La même scène a été racontée par Mme Loviton elle-même au commissaire Pinault : « C’est sur convocation de Mme Denoël qui désirait, disait-elle, sceller avec moi un pacte d’amitié auprès de la dépouille de son mari, que je me suis rendue le 3 décembre à 13 heures à l’hôpital, accompagnée de Mme Dornès et du Dr Percheron.

Mme Denoël était déjà là, accompagnée de M. Bruyneel et de diverses autres personnes.
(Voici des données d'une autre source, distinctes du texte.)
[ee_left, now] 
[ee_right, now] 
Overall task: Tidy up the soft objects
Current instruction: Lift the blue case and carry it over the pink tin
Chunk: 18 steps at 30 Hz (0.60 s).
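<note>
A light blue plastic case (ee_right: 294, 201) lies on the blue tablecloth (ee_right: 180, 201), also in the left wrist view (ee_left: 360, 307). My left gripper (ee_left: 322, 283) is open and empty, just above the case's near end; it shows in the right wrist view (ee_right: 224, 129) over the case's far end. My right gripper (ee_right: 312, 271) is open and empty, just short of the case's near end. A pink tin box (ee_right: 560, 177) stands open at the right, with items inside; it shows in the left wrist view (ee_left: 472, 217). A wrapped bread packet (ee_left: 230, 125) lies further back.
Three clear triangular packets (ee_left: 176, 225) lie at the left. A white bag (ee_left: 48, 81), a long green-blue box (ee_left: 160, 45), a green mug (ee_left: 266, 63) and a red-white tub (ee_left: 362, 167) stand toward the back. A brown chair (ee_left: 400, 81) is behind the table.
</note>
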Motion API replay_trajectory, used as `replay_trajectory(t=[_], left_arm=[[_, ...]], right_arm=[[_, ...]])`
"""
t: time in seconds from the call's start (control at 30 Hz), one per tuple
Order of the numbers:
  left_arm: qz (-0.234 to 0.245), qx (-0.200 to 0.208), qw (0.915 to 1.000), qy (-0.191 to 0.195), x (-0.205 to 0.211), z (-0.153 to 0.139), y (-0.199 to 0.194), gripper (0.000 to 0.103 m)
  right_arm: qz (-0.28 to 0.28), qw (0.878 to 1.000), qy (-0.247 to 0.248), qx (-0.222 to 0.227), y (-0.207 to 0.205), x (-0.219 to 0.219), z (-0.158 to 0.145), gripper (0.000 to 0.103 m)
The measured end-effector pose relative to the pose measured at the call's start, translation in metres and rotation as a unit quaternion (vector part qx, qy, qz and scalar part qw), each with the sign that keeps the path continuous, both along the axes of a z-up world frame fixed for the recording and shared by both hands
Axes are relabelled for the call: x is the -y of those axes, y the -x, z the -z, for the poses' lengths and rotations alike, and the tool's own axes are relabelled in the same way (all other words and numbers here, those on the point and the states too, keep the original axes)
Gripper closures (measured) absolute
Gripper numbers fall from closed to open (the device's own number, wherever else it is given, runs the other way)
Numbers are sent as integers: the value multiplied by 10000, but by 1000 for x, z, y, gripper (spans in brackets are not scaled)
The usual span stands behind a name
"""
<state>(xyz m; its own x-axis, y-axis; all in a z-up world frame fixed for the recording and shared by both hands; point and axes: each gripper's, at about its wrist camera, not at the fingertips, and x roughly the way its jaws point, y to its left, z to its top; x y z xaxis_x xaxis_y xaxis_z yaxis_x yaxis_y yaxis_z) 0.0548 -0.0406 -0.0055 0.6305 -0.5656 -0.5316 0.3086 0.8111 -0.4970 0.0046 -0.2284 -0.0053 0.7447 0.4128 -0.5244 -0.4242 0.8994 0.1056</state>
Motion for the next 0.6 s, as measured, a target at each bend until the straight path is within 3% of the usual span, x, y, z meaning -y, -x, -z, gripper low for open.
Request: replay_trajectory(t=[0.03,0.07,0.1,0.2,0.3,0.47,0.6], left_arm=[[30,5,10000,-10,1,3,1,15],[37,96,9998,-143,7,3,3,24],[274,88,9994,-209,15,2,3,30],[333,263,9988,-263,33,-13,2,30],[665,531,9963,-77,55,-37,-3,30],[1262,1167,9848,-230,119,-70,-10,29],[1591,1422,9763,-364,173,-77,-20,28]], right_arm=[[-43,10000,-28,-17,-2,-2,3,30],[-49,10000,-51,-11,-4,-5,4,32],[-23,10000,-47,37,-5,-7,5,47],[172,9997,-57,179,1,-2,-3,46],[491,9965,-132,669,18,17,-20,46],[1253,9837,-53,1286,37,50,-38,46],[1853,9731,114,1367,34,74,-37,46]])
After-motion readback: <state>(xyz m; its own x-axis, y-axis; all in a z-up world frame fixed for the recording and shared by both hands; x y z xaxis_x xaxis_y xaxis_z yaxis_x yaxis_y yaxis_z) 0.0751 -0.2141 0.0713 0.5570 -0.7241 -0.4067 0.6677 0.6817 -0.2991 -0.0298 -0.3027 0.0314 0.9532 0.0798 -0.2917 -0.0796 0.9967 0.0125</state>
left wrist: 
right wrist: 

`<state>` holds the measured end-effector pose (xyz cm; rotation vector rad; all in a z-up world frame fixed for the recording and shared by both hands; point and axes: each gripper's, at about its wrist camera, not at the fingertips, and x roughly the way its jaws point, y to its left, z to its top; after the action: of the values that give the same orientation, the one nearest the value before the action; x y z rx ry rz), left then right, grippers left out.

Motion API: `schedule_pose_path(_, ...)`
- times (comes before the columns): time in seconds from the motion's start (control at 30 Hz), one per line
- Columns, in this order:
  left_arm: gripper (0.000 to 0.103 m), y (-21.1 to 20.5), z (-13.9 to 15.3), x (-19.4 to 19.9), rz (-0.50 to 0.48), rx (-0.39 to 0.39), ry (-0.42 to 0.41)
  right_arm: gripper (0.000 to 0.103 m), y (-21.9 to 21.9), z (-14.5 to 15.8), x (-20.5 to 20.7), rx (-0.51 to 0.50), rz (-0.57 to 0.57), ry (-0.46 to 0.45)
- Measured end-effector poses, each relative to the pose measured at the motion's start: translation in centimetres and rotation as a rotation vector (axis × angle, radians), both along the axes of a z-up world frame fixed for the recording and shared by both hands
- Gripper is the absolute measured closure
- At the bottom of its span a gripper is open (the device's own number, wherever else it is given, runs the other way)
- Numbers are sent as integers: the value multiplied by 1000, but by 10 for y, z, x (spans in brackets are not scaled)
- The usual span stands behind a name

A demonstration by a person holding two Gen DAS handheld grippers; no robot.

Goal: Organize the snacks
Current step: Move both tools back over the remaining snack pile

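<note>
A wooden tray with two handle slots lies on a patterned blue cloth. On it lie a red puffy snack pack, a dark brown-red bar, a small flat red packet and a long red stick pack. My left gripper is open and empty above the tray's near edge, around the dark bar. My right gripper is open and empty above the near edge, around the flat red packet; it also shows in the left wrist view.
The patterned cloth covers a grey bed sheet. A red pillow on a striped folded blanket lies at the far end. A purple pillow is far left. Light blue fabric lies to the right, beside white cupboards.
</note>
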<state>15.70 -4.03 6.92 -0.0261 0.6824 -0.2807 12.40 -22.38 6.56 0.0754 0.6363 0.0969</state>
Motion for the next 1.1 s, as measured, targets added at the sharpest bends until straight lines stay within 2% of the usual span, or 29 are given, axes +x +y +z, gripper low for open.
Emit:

Le Dr Percheron me conduisit vers elle, dans un geste mélodramatique elle refusa de prendre la main que je lui tendais. »

Armand Rozelaar a, lui aussi, assisté à la rencontre des deux femmes ; le 21 mai 1946, il écrit : « on vit, dans l’après-midi, arriver à l’Hôpital Necker Mme Loviton, défaillante, s’appuyant au bras du Dr Percheron. »

Laquelle des deux joue le mieux son rôle : Cécile Denoël qui, d’un geste théâtral, refuse la main de sa rivale avant de l’embrasser, ou Jeanne Loviton qui, ayant mené en voiture ses amis à l’hôpital, s’accroche ensuite au bras de l’un d’eux et paraît sur le point de défaillir ?

Plusieurs personnes accompagnaient alors Mme Denoël : Fernand Houbiers et sa femme, Albert Morys, Gustave Bruyneel, Serge Moreux, Bernard Steele.

Cécile Denoël ne décrit pas la scène de la rencontre avec sa rivale, elle est trop surprise de voir Percheron à ses côtés, quand elle l’attendait auprès d’elle, et de plus il a « crié à la cantonade qu’il s’agissait indubitablement d’un crime crapuleux commis par un nègre américain », ce qui l’a choquée.